During the assessment, the tax officer concluded that the declared income did not justify the scale of investments made. The taxpayer argued, however, that the funds came from a combination of past savings, family support, and verifiable banking channels—assertions the AO found insufficient at the time. The additions were upheld in earlier stages of appeal before finally reaching the ITAT Mumbai.
In its decision, the Tribunal observed that the Assessing Officer had not adequately considered the explanations and supporting documents furnished by the taxpayer. ITAT held that once the source of funds is reasonably demonstrated, additions under unexplained income provisions cannot be sustained merely on assumptions. The Tribunal also emphasized the need for fair evaluation in cases where investments are made over several years or through non-taxable inflows.
The case highlights the increasingly data-driven environment surrounding financial compliance. Over the past decade, the Income Tax Department has significantly strengthened its surveillance capabilities through the Statement of Financial Transactions (SFT) system. This mechanism, integrated with PAN, AIS, and several reporting entities, allows the department to automatically flag unusual or disproportionate financial activity.
According to public domain information on SFT rules, the following eight categories of transactions are routinely monitored:
> Cash deposits in savings accounts
Cash deposits exceeding Rs 10 lakh in a financial year across all savings accounts—including post office accounts—are mandatorily reported. Splitting deposits across banks does not bypass the aggregate threshold.
> Cash in current accounts
Cash deposits or withdrawals totaling Rs 50 lakh or more in a financial year across current accounts are reported, often triggering scrutiny when business books do not align.
> Credit Card Bills
Cash payments of Rs 1 lakh or more towards credit card bills are recorded and monitored.
> Credit Card Bills — Non-Cash Payments
Payments of Rs 10 lakh or more through banking channels toward credit card dues are also flagged, highlighting a spending-income mismatch.
> Property purchases or sales of Rs 30 Lakh or More
Sub-registrars report such transactions, enabling authorities to identify circle rate discrepancies, cash components or benami-style arrangements.
> Fixed Deposits of Rs 10 lakh or More
Fresh time deposits above this limit, excluding renewals, are closely monitored.

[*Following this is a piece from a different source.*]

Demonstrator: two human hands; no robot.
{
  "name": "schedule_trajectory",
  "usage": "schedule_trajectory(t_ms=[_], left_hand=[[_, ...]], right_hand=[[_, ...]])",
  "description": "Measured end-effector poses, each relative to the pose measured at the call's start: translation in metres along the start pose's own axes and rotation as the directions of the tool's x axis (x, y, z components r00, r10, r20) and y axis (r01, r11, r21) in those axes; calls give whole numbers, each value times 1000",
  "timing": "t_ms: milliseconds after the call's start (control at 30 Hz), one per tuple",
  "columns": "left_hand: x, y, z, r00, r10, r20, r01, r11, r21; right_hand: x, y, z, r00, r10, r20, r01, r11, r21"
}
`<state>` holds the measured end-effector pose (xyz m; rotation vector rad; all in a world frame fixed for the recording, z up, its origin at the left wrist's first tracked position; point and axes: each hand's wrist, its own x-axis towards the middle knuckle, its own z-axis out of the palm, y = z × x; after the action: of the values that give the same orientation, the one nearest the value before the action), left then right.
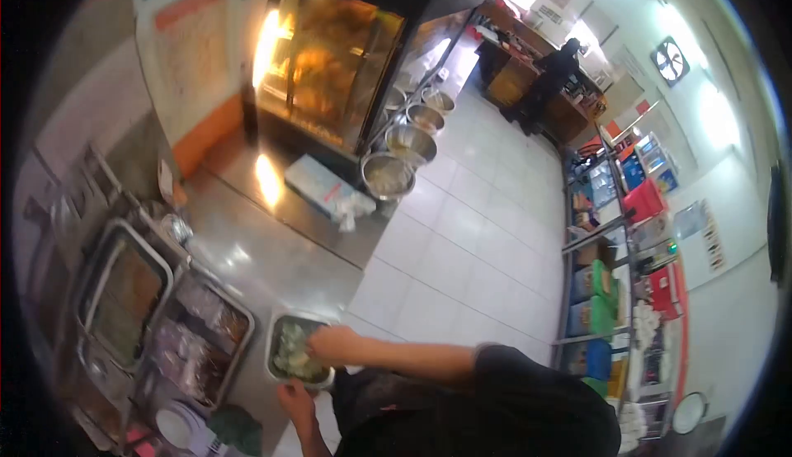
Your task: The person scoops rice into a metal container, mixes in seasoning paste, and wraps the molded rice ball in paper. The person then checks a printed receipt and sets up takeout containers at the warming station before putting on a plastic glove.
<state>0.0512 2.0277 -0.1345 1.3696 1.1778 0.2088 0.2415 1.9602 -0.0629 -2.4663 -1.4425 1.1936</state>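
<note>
Now the pale green, cut-up food [290, 350] is seen heaped in a rectangular silver metal pan [269, 353] on the shiny steel surface [239, 234]; it looks light, soft, perhaps slippery, best pinched loosely from the top. It is met by the curled right hand [332, 346], any hold hidden; at the stiff rim, the left hand [297, 401] is bent, grip unclear.

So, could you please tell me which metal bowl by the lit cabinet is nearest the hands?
The end bowl, right beside the flat box; the other bowls line up beyond it.
</note>
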Motion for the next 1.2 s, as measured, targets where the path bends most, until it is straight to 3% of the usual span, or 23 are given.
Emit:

Foreign Travel or Forex Purchases of Rs 10 lakh or more
High-value overseas tours or forex purchases alert the system when they contradict declared income.
Investments in Shares, Bonds, or Mutual Funds Above Rs 10 Lakh
Large capital market investments are automatically integrated into the Annual Information Statement (AIS).
The engineer’s case serves as a reminder that while the SFT system increases transparency, legitimate taxpayers must also receive fair and balanced assessments. With ITAT Mumbai’s order, the prolonged legal battle has finally concluded—bringing clarity not only to the taxpayer involved but also to countless individuals navigating India’s evolving tax compliance landscape.